Most of the ampullary cancers present early[2] as they cause obstruction to the biliary tract and the patient presents with obstructive jaundice. Not all ampullary cancers are obvious on the CAT scan. Those that are visible, have subtle findings of thickening and mass in some cases. Hence, Endoscopic Ultrasound is considered the gold standard to visualize and biopsy any ampullary lesion. Once the lesion has been confirmed and the biopsy shows dysplasia or invasive cancer, the cornerstone of treatment is surgery—Pancreaticoduodenectomy with reconstruction. Most of the cases reported in the literature did not have lymph node involvement,[2] just like the girl in our case. Only seven cases out of all the reported ones had Lymph node metastasis or N1 disease.[2] Patients like these have been offered adjuvant chemotherapy in some cases while some have just been observed.

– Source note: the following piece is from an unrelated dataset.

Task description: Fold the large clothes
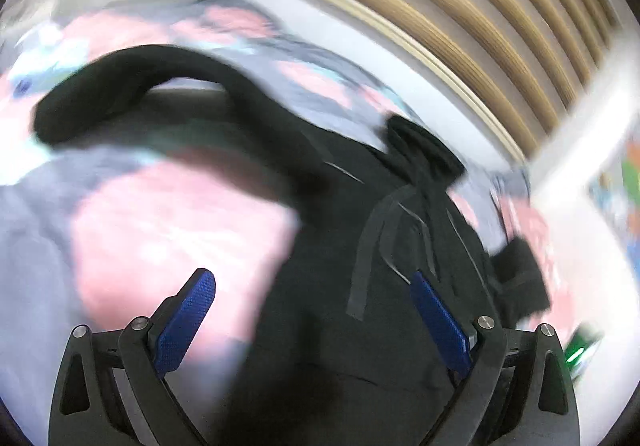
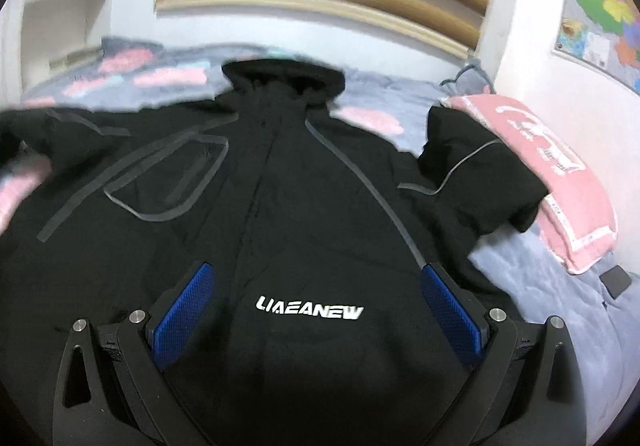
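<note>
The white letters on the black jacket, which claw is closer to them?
The right claw. It hangs open right above the white letters on the black jacket. The left claw is open over another part, with no letters in its view.

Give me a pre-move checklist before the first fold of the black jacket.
1. Left gripper open, empty: ok.
2. Right gripper open, empty: ok.
3. Jacket front up, logo showing: ok.
4. Sleeve lying flat: not ok, bunched against the pink pillow.
5. Hood flat: cannot tell, blurred.
6. Other sleeve spread out: not ok, curled on the quilt.
</note>
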A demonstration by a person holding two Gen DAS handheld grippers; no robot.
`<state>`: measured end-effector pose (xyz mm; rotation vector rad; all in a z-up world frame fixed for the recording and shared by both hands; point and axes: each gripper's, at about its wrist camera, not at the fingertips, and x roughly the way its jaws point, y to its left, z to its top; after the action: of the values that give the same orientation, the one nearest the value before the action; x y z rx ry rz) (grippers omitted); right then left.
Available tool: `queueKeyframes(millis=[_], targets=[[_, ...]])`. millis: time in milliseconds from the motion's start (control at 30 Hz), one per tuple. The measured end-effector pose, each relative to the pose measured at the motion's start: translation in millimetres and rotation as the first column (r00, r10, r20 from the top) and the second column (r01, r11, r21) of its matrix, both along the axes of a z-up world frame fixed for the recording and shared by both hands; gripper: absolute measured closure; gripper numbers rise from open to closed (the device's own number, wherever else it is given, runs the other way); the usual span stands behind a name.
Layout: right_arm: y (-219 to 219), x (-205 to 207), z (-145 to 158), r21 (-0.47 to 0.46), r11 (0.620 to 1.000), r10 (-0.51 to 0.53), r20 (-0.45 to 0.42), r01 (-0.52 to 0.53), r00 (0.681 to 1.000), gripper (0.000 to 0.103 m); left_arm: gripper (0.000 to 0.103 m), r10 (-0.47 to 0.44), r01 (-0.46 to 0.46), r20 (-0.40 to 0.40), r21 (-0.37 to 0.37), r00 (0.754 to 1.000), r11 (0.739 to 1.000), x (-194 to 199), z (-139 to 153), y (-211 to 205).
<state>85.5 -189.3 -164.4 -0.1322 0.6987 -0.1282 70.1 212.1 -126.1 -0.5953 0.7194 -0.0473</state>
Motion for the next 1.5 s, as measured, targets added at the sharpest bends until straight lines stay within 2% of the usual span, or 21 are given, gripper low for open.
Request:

Being such a rare entity, there is a paucity of data on adjuvant treatment and no randomized trials to show any benefit.

Conclusions

Gardner et al.[1] was the first one to report SRCC as a variant of adenocarcinoma in 1990. The Dutch guidelines do not recommend any adjuvant therapy for completely resected ampullary cancer.[34] However the SRCC variety being more aggressive may need adjuvant therapy. Being such a rare entity, there is a lack of randomized trials advising the optimum treatment for such cases. Till then anecdotal experiences will drive the optimum management of this rare disease.